Preallocating device memory for reuse.

I was wondering how does one go about preallocating memory on the device to be able to reuse those buffers, so that the slow memory allocation process is done only once?

For example, something like

[codebox]// global variable

device char* devBuf;

int main() {

int memsize = 256*256;

cutilSafeCall( cudaMalloc((void**) &devBuf, memsize) );

// wait for event

// run the cuFFTkernel

// wait for event

// run the cuFFTkernel…

return 0;


I’ve tried this, but CUFFT doesn’t like it too much :blink: Anyone know how to preallocate memory for the GPU?


I guess you want to write global-memory manager, which would mimic the behaviour of cudaMalloc?
It should work (I did similar thing in other project), however remember that if your manager is asked to allocate some memory, it should be aligned to… I don’t remember how many, but I guess to 16 bytes. If it doesn’t work, try 512.

How did you go about doing that? The CUFFT engine is failing when I try to allocate memory using the global variable attempt :/ Is there another keyword besides device that I should be using to declare these memory blocks?

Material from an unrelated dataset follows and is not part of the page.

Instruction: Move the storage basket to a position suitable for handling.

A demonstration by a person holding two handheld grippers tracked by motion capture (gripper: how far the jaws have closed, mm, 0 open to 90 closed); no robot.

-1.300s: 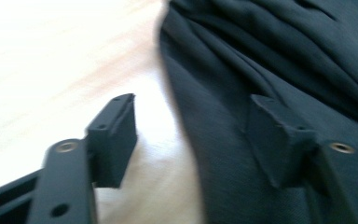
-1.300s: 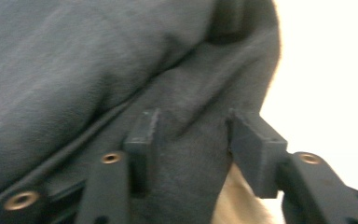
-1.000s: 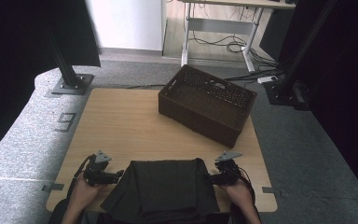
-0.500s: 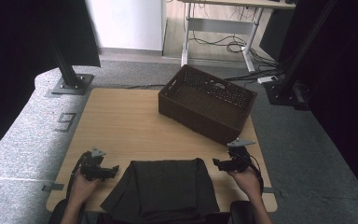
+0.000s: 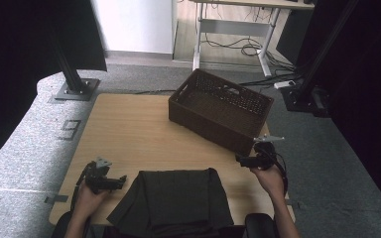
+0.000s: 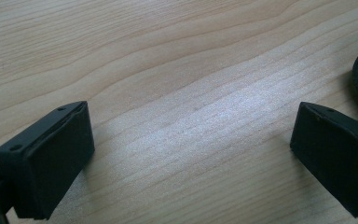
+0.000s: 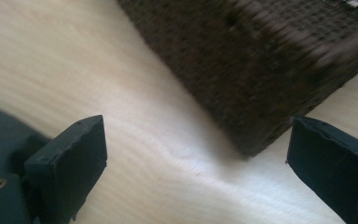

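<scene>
From above I see the dark folded cloth (image 5: 176, 198) lying at the desk's (image 5: 129, 134) near edge, between my left gripper (image 5: 116, 182) and right gripper (image 5: 242, 160). My right gripper view adds the wicker basket's (image 7: 256, 70) corner close ahead (blurred). Both sets of fingers stand apart, nothing between; the right's have just been opening. A second ago both grippers flanked the cloth's corners; the right has since lifted toward the basket.
</scene>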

Or, should they not be global? I’m just confused as to why it compiles and runs fine until the CUFFT execution fails. Any help would be appreciated.


I think the confusion here is that device denotes a variable that physically lives on the device, not a pointer that points to memory on the device. You should declare char *devBuf inside your main function instead. Then you can pass that pointer off to other CUDA functions. (You just can’t dereference it on the host, as you might expect.)